Весь этот дом со своим двухсветным, перерезанным большими колоннами, залом, со своими хорами и старинными диванами эффектно дисгармонировал с молодым, резвым и веселым обществом, собравшимся в нем. А оно чувствовало себя прекрасно и в белом зале с колоннами, и в портретной галерее, и в биллиардной, словом, во всем этом прадедовском гнезде, где, казалось, в темные загадочный ночи еще витали тени умерших предков. В густых, тенистых аллеях сада с его бесчисленными затеями, с его классическими статуями, гротами и воздушными кружевными беседками, повисшими над старым пру дом, – в этом густом, тенистом саду все еще дышало таинственной прелестью старой родовой саги. Она рассказывала о милом былом, ткала чудесные узоры вымысла, переплетенные с былью, о гордых паннах и паненках со жгучими очами и о блестящих рыцарях Свободной Польши, носившихся в лихой мазурке и удалом краковяке и умевших не одними только боевыми подвигами завоевывать себе благосклонность кокетливых красавиц.
Увы! Времена прекрасных рыцарей и гордых паненок давно миновали, и наглядным воспоминанием о минувшем являлись только старые портреты в полу облупившихся золоченых рамах на стенах современной портретной галереи.

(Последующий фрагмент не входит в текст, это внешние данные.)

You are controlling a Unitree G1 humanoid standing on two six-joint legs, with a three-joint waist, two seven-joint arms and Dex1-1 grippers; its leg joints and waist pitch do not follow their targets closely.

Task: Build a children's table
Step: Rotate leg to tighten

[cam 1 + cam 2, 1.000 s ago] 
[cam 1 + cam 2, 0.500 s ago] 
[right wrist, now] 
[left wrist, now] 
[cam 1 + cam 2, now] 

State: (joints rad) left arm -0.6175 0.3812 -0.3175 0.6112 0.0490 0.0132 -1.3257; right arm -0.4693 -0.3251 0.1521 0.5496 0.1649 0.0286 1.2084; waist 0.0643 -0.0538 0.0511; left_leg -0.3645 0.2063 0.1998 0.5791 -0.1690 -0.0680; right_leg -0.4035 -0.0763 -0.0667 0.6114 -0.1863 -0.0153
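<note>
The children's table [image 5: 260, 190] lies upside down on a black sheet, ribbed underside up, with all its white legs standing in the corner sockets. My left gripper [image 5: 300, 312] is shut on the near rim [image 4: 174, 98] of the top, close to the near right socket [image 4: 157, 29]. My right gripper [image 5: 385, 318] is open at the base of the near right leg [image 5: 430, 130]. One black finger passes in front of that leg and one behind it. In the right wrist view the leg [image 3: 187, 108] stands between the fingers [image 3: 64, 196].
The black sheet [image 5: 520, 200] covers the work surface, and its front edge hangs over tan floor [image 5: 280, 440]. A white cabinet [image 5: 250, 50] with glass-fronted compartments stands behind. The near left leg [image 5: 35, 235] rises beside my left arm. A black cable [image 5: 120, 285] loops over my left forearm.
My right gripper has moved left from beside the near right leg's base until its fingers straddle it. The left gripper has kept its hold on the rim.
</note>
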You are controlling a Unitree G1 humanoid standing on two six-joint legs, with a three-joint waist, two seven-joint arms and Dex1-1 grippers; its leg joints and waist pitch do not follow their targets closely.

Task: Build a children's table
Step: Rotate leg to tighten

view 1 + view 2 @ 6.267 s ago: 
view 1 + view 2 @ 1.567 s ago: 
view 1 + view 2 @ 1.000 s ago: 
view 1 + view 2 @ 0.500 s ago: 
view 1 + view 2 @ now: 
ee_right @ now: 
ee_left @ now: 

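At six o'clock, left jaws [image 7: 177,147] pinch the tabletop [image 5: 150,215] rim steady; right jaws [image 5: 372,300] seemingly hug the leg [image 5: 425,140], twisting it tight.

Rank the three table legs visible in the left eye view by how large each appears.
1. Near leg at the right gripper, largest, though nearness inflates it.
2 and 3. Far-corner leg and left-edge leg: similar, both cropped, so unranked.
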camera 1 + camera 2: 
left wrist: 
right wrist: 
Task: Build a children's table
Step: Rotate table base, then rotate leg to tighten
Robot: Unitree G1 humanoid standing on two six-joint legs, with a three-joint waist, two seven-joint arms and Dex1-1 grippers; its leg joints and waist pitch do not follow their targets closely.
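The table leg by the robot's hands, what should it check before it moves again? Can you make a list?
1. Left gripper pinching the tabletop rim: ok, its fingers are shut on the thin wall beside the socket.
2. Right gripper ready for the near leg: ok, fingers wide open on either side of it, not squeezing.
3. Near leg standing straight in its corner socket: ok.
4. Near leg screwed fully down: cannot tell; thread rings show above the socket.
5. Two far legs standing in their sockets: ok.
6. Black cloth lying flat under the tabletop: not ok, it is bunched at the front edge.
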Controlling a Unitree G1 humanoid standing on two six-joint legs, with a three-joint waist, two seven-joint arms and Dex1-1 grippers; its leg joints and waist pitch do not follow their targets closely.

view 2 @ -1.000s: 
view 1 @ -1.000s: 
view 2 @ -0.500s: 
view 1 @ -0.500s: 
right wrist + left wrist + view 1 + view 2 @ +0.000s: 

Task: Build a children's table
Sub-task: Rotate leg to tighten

Впрочем и все Отрадное уже не представляло собою прежнего маленького царства польских магнатов, вельмож старого времени. Оно значительно сократилось в своих размерах, не имело тысяч даровых работников, руки которых являлись бесконечным источником золота для беспечных панов-хозяев. Однако оно все же было очень доходно. Немец-управляющий сумел на свой лад культивировать обрусевшее поместье, и – надо отдать ему полную справедливость – ввел здесь образцовый порядок. В сравнительно недолгий срок под его ловкими руками возродилось запущенное было поместье. Теплицы и оранжереи наполнились плодами, овощами, цветами; из-за границы были выписаны редкие породы роз, любимых цветов «генеральши»; сильные, сытые рабочие лошади и породистые грациозные кони под верх и запряжку красовались в тщательно отремонтированных конюшнях; рогатый скот не оставлял желать ничего лучшего. Не менее успешно шли и огородничество, плодоводство, и – главное – полевое хозяйство. Пять тысяч десятин, оставшихся потомкам былых магнатов, давали довольно крупную цифру дохода нынешним владельцам. Словом, Отрадное вполне оправдывало свое назначение, и притомившиеся в зимний сезон Бонч-Старнаковские могли с успехом отдохнуть в летние месяцы на лоне природы.